If we look at today’s gospel reading, we can see that no sooner was Jesus born than men began to group themselves in one of three ways in response to him. There was the reaction of Herod, one of hatred and hostility. Herod was afraid that this child would interfere with his exercise of power and so he wanted to destroy him. There are still those who would destroy Jesus as the Christ because they see in him one who would interfere with their lives as they want to live them. They see Jesus as the Christ as someone who will take away their access to what they want when they want it.


A second grouping is that of the chief priests and scribes, whose reaction was one of relative indifference. They were so engrossed in their Temple rituals and legal discussions that they completely disregarded Jesus. He meant nothing to them. Poof and piffle. There are still some among us who react the same way to Jesus as the Christ, viz., with complete indifference. Jesus? What? What about him?


The third reaction was that of the wise men, who were truly wise. They came searching for understanding about the significance of this birth. Do we come searching for its significance? Their reaction was to drop to their knees in worship. To be in the presence of God does that to us. We don’t think about it. We don’t analyze it and wonder what the one on our right might think; what the one on our left might think. No. We drop to our knees. We don’t make a choice. The reality of God’s presence chooses us; it drops us. That’s only one indication of what and whom we are dealing with.


Worth remarking again is that the wise men brought gifts.
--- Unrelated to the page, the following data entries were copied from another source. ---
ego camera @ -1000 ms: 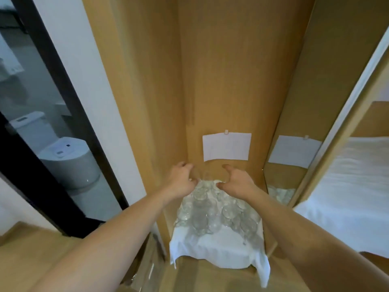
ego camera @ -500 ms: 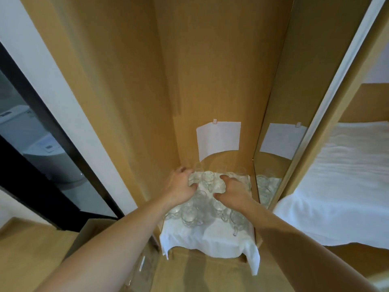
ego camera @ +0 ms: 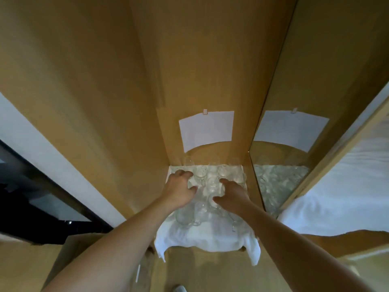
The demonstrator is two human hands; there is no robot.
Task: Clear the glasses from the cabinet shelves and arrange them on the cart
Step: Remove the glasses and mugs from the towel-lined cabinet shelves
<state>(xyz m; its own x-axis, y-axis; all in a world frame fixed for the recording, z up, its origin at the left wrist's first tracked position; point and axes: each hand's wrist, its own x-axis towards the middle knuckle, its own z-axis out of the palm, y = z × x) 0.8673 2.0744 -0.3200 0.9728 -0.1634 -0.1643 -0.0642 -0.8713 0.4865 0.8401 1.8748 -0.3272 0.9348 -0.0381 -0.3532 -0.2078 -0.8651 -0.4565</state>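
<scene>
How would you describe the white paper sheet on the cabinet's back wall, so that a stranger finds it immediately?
Look into the tall wooden cabinet. On its back panel, directly above the cloth-covered shelf crowded with clear glasses, hangs the white paper sheet from one small clip. Unlike the similar sheet to its right, which seems only a mirror reflection, this one faces you squarely.

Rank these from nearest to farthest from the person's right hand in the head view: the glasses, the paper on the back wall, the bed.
1. Glasses, right at the right hand, on the cloth.
2. Paper, above, on the back wall.
3. Bed, far right, outside the cabinet.
</scene>
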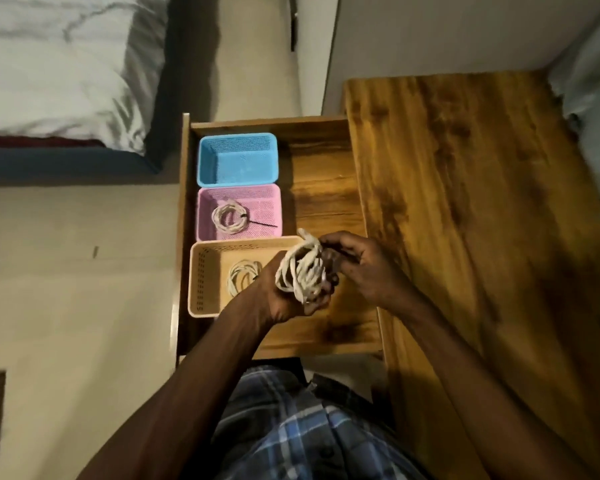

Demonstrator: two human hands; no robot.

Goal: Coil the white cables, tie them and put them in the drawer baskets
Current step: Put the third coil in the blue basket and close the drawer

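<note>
Far basket point(238, 160): sky blue, fine mesh pattern. Middle basket point(239, 210): pink, same mesh, containing a white cable coil point(228, 218) bound with a black tie point(257, 222). Near basket point(219, 277): beige, slotted walls, holding another white coil point(242, 275). Held cable bundle point(302, 270): off-white. Drawer point(323, 188) and counter point(465, 202): brown wood grain, dark streaks. Shirt point(291, 427): blue, white and dark plaid. Bedding point(59, 64): pale grey.

Warm, dim indoor light is falling from above, glinting off the wooden tabletop point(465, 202) and casting soft shadows inside the drawer point(326, 188); wide-angle distortion is bending the edges, and motion blur is smearing the corners and forearms
</note>
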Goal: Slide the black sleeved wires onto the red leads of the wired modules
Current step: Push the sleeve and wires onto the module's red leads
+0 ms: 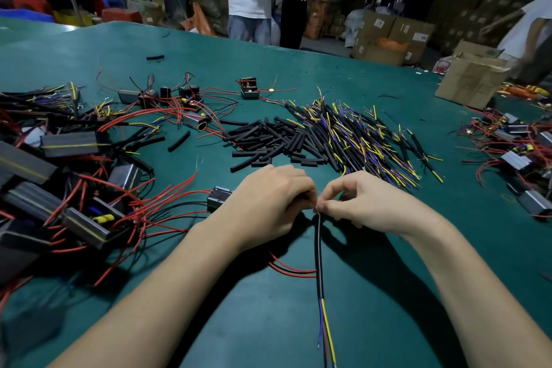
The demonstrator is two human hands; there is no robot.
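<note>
My left hand (268, 203) and my right hand (361, 203) meet fingertip to fingertip over the green table (388, 293). Between them they pinch the top end of a black sleeved wire (319, 254), which hangs toward me with yellow, blue and red strands fanning out at its lower end. A thin bare lead shows at the pinch. A dark wired module (219, 198) lies just behind my left hand, partly hidden by it. Its red lead (286, 269) loops on the table under my left wrist.
A heap of sleeved wires (367, 137) and short black tubes (268, 143) lies beyond my hands. Piles of wired modules with red leads sit at the left (74, 203) and right (513, 152). A cardboard box (472, 81) stands far right. People stand past the table's far edge.
</note>
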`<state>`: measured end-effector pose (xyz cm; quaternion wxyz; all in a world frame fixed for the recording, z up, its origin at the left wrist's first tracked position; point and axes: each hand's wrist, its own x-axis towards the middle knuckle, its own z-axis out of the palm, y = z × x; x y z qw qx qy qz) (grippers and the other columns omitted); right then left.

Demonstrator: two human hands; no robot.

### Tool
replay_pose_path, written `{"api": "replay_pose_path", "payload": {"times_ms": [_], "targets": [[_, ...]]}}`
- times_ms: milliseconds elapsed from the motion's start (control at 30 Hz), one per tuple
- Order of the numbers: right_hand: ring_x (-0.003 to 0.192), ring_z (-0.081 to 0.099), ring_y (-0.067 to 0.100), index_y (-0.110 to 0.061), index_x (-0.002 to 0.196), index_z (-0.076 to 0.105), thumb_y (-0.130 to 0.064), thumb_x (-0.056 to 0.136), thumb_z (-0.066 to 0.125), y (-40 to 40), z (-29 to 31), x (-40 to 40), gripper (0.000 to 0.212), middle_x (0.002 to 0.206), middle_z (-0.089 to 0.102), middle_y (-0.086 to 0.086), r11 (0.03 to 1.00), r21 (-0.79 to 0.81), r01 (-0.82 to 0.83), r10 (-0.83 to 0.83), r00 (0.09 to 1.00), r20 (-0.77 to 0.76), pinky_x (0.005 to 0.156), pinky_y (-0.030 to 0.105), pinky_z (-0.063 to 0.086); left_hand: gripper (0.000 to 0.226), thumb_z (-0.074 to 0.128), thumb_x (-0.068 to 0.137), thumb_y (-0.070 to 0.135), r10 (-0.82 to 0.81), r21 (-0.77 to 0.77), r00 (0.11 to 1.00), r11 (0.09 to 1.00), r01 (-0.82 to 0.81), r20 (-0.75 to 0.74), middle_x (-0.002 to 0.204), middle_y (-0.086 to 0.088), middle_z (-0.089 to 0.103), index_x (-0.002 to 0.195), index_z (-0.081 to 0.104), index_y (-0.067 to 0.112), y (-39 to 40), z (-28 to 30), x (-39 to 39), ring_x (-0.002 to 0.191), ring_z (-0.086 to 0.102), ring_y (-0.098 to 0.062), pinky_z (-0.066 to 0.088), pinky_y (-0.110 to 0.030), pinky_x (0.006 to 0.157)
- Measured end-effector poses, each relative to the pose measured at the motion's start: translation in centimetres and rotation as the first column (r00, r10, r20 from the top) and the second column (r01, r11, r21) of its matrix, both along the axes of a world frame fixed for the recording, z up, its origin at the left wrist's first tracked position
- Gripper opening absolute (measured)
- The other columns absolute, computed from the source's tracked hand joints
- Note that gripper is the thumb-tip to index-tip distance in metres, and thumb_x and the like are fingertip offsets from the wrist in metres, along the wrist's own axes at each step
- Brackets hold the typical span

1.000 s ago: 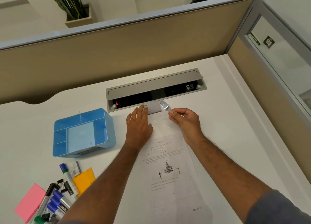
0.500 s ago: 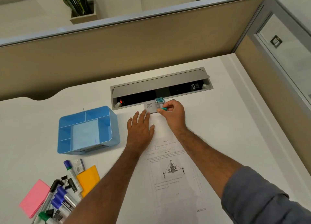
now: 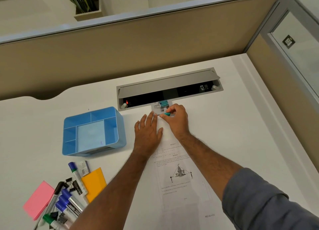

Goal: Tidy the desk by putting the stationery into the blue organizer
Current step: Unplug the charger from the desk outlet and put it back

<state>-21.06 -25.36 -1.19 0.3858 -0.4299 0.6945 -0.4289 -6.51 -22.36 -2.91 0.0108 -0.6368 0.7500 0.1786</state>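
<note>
The blue organizer (image 3: 94, 131) stands empty on the white desk, left of my hands. My left hand (image 3: 148, 131) lies flat, fingers spread, on the top of a printed paper sheet (image 3: 181, 174). My right hand (image 3: 176, 120) pinches a small teal clip (image 3: 167, 114) at the sheet's top edge, just in front of a small white Camlin box (image 3: 159, 106) holding teal pieces. Markers (image 3: 69, 200), black binder clips (image 3: 69, 180), a pink sticky pad (image 3: 38, 199), an orange sticky pad (image 3: 94, 183) and a small staples box (image 3: 84, 168) lie at the lower left.
A grey cable tray (image 3: 170, 85) with its lid up is set into the desk behind my hands. A beige partition (image 3: 120, 46) closes the back and a glass panel (image 3: 296, 44) the right side.
My right hand had a silvery object near the tray, then reached the small box; it now holds a teal clip slightly nearer me. The left hand stays flat on the paper.
</note>
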Motion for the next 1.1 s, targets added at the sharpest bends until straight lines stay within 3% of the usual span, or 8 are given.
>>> {"api": "replay_pose_path", "payload": {"times_ms": [300, 500, 933, 1100], "targets": [[0.106, 0.062, 0.016, -0.016, 0.106, 0.056, -0.02, 0.083, 0.083, 1.3, 0.0, -0.3, 0.035, 0.113, 0.06, -0.006, 0.999, 0.025, -0.043, 0.043, 0.999, -0.003, 0.081, 0.008, 0.05, 0.073, 0.021, 0.102, 0.063, 0.015, 0.011, 1.0, 1.0, -0.015, -0.016, 0.172, 0.006, -0.002, 0.163, 0.002, 0.029, 0.7, 0.1, 0.0, 0.159, 0.0, -0.022, -0.001, -0.049, 0.128], [0.106, 0.06, 0.018, -0.02, 0.108, 0.053, -0.02, 0.084, 0.082, 1.9, 0.2, -0.6, 0.037, 0.118, 0.061, -0.001, 0.998, 0.05, -0.027, 0.027, 1.0, -0.01, 0.076, 0.004, 0.042, 0.073, 0.023, 0.103, 0.062, 0.025, 0.021, 0.999, 0.999, -0.025, -0.038, 0.172, 0.006, -0.004, 0.163, 0.0, 0.029, 1.2, 0.7, -0.2, 0.159, -0.001, -0.021, -0.003, -0.047, 0.127], [0.087, 0.057, 0.012, -0.021, 0.098, 0.059, -0.027, 0.084, 0.082, 6.4, 1.4, -1.8, 0.028, 0.099, 0.061, -0.006, 0.999, 0.022, -0.024, 0.026, 0.994, -0.111, 0.071, 0.013, 0.045, 0.072, 0.028, 0.105, 0.059, 0.032, 0.052, 0.99, 0.998, -0.025, -0.141, 0.171, 0.008, -0.009, 0.163, -0.001, 0.029, 6.3, 2.3, 0.5, 0.159, -0.007, -0.017, -0.005, -0.036, 0.126], [0.084, 0.061, 0.011, -0.021, 0.092, 0.064, -0.029, 0.087, 0.079, 8.9, 2.2, -1.2, 0.017, 0.091, 0.066, -0.006, 0.997, 0.028, -0.077, 0.078, 0.995, -0.061, 0.071, 0.018, 0.049, 0.07, 0.029, 0.106, 0.058, 0.042, 0.024, 0.992, 0.999, -0.04, -0.12, 0.172, 0.008, -0.007, 0.164, 0.003, 0.029, 9.3, 3.2, 2.1, 0.159, -0.006, -0.016, -0.006, -0.033, 0.124]]}}
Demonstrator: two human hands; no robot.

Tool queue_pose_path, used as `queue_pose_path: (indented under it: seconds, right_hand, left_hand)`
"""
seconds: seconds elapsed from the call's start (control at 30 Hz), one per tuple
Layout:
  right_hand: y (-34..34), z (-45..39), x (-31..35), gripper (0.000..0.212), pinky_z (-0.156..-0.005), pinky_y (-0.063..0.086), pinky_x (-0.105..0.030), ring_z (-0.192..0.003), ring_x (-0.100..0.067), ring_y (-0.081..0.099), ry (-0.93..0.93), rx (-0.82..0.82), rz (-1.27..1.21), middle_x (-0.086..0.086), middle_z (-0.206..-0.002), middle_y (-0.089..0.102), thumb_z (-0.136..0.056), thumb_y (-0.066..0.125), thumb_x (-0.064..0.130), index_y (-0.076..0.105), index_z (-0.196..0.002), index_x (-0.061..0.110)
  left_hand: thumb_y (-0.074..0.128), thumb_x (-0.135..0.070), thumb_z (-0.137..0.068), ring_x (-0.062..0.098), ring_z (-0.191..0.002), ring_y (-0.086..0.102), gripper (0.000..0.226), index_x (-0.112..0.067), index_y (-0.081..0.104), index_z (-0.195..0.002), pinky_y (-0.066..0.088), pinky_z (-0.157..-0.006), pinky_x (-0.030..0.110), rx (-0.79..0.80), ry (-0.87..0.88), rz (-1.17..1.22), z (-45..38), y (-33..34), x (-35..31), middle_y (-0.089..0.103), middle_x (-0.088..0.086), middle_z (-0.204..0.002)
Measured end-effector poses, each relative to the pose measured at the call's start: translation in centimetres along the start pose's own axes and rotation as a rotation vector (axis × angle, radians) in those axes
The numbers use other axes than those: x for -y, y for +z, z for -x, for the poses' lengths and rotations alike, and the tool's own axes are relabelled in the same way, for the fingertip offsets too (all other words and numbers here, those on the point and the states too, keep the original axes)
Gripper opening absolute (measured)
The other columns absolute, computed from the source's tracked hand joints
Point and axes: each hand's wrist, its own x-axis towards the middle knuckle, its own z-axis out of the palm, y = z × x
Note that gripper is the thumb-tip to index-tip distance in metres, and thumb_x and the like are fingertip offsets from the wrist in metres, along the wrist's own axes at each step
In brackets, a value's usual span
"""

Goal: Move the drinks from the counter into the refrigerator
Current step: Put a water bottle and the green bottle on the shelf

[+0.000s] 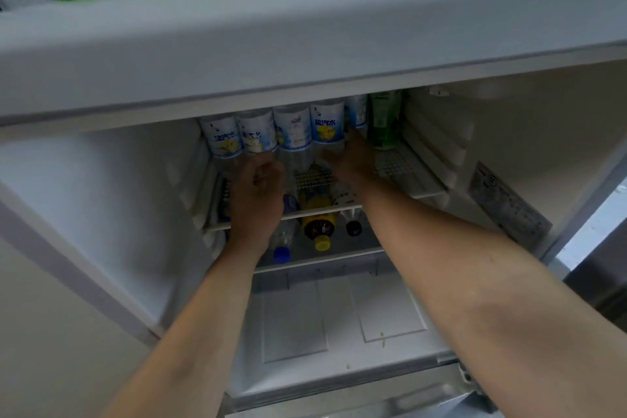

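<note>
Placing step: both hands reach onto the fridge's upper shelf (420, 192); left hand (258, 193) curled around a water bottle (258, 136), right hand (349, 159) flat against another bottle (327, 129). Next: seat upright, release.

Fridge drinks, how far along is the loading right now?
Well along: a row of water bottles and a green bottle stand on the upper shelf, with more bottles below. The left hand and right hand are at the row, seemingly straightening it. The counter is out of view, so what's left is unknown.
</note>
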Motion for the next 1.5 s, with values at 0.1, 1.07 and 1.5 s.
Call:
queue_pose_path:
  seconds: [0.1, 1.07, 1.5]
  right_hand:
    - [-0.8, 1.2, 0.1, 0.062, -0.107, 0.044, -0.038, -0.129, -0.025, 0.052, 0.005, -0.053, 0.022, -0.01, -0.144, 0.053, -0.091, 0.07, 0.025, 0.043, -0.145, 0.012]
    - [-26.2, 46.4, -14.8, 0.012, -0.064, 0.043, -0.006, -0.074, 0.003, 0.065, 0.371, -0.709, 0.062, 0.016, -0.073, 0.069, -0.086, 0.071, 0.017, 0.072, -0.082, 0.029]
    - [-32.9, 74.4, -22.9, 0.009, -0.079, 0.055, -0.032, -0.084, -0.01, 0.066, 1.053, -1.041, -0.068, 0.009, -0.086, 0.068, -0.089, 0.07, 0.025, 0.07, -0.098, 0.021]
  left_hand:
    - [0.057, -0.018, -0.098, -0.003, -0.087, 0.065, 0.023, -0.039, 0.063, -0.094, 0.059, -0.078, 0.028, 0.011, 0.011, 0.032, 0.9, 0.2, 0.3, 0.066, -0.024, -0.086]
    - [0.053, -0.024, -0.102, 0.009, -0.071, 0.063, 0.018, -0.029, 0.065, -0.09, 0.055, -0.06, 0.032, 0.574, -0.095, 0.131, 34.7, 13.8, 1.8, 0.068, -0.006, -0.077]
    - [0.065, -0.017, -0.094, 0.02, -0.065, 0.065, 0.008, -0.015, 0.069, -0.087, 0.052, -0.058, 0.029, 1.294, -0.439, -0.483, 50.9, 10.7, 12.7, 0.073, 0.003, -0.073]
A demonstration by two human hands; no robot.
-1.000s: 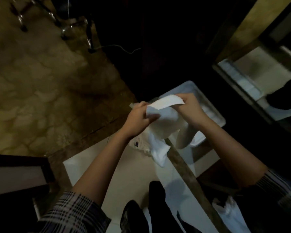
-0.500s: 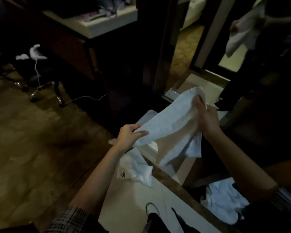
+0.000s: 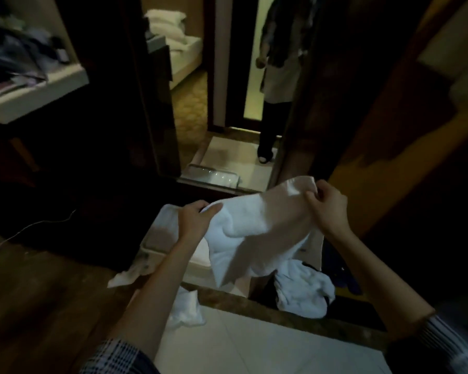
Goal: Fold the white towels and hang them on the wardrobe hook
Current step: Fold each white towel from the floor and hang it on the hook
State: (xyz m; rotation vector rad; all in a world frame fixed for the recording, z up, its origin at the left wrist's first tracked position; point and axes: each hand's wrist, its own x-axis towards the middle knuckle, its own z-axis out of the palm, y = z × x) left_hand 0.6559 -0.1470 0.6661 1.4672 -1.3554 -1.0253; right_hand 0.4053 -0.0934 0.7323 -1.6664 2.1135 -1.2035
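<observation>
So I've got one white towel (image 3: 257,233) stretched out between both hands in the middle of the frame, held up in the air over the floor. My left hand (image 3: 193,221) is pinching the towel's left edge, thumb on top and fingers curled under the cloth. My right hand (image 3: 327,209) has the upper right corner bunched between thumb and fingertips, a bit higher in the frame than the left one. The rest of the towel sags down and to the right between them.

Below that, at lower center-right, there's a crumpled pile of white towels (image 3: 303,290) sitting in a dark gap just past a brown stone threshold (image 3: 281,311). Another small scrunched white cloth (image 3: 185,310) lies on the pale tiled floor (image 3: 254,346) right next to my left forearm. Under my left hand is a white tray-like thing (image 3: 160,233) on the floor; can't really tell what it is, it's dark in here.

Top center there's a tall mirror (image 3: 227,103) on the dark wood wardrobe, with a standing person reflected in it. Upper left is a white shelf (image 3: 35,90) with blurry clutter on it.
</observation>
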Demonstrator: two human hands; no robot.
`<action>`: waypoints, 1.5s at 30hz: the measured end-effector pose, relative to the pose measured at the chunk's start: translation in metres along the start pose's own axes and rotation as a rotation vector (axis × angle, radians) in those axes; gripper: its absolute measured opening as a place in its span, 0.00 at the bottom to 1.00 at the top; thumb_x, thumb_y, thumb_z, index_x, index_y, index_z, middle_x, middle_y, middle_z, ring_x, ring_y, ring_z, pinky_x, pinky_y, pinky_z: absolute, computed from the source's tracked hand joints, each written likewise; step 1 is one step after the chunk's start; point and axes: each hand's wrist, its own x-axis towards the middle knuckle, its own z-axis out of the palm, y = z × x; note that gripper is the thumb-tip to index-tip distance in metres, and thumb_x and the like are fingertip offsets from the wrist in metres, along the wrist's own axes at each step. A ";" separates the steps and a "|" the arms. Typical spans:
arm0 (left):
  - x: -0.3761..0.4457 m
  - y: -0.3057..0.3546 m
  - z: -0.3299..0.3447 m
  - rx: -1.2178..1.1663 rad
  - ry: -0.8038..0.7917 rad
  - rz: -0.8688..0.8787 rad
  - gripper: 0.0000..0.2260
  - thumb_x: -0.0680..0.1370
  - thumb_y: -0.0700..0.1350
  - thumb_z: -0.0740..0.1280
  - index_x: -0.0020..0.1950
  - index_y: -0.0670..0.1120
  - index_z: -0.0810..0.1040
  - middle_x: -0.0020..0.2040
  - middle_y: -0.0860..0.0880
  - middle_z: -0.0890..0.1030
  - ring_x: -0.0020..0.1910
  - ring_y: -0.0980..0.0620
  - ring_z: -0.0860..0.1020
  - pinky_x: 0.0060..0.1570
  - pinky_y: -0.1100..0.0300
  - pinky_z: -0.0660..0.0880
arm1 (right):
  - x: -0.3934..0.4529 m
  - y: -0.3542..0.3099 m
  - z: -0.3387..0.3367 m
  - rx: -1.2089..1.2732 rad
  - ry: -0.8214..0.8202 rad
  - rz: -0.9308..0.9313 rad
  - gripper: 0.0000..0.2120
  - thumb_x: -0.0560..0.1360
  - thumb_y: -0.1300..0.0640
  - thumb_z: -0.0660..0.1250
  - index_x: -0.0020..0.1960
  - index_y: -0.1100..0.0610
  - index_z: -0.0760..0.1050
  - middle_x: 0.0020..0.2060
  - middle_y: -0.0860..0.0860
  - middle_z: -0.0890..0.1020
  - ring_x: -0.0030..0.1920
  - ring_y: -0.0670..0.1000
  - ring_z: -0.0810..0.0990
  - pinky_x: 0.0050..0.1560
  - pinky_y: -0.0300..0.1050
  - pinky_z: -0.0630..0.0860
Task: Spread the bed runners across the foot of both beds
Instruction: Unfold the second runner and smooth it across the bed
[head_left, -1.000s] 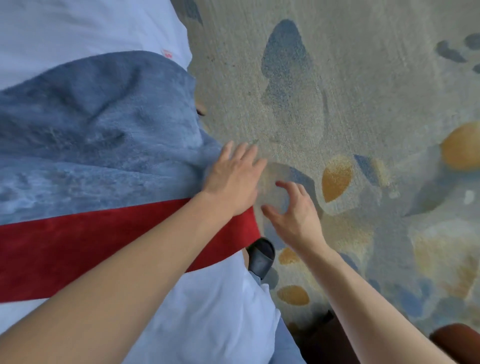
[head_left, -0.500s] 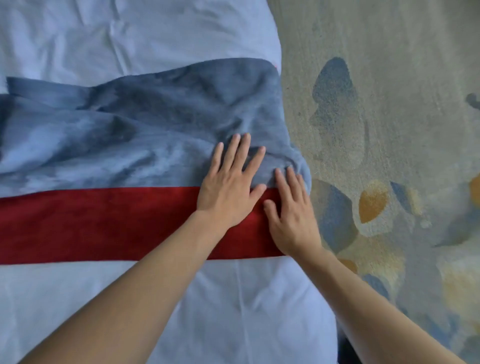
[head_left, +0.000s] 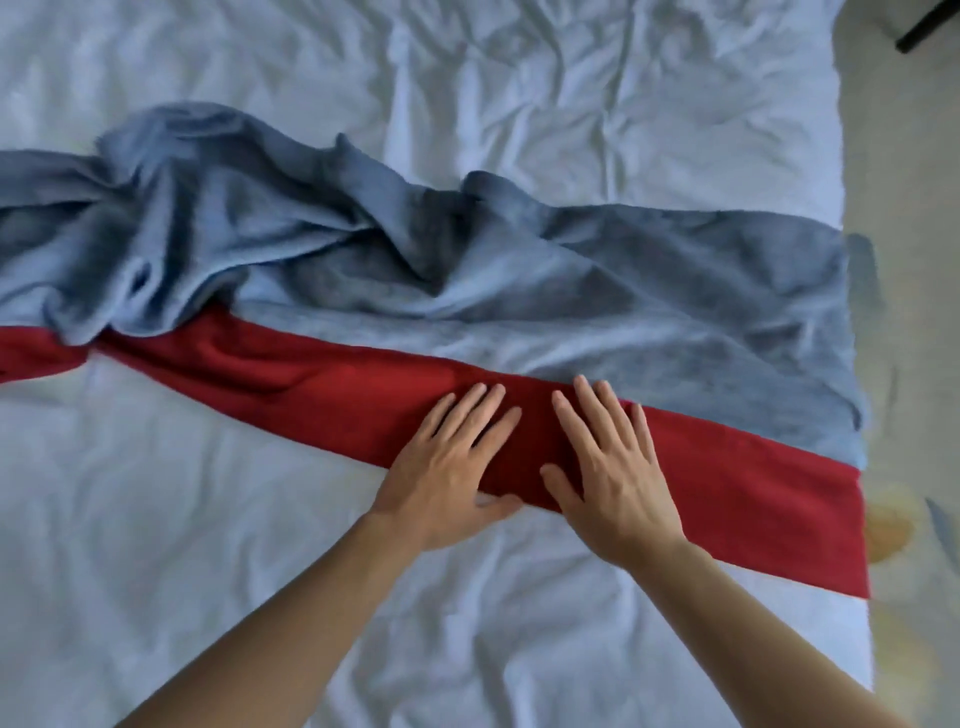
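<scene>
A bed runner (head_left: 649, 312), grey-blue with a red band (head_left: 291, 374) along its near edge, lies across a bed with a white cover (head_left: 208, 545). Its right part is flat and reaches the bed's right edge. Its left part is bunched in deep folds. My left hand (head_left: 447, 467) and my right hand (head_left: 608, 467) rest side by side, palms down and fingers spread, on the red band near the middle of the bed. Neither hand grips anything.
Patterned carpet (head_left: 914, 364) runs along the bed's right side. A dark leg of some furniture (head_left: 924, 26) shows at the top right corner. The white cover is wrinkled above the runner.
Both hands have slid left along the red band, away from the bed's right edge toward its middle. The view has swung left, bringing the runner's bunched left part into sight.
</scene>
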 end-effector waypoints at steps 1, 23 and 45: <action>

Besides dropping in worship, they laid their gifts in acknowledgment of the one whom they had found, the one to whom the star of wonder, star of night, star with royal beauty bright pointed.


Go in the company of the wise men, the astrologers, the Magi, the kings, the searchers whom God knew by name and intention. Tolstoi’s last words were, “To seek; always to seek.” Those are words to indeed live and die by. I suspect that when we actually encounter the Christ in the fullness of his meaning, only then will the seeking, the search be over. Amen.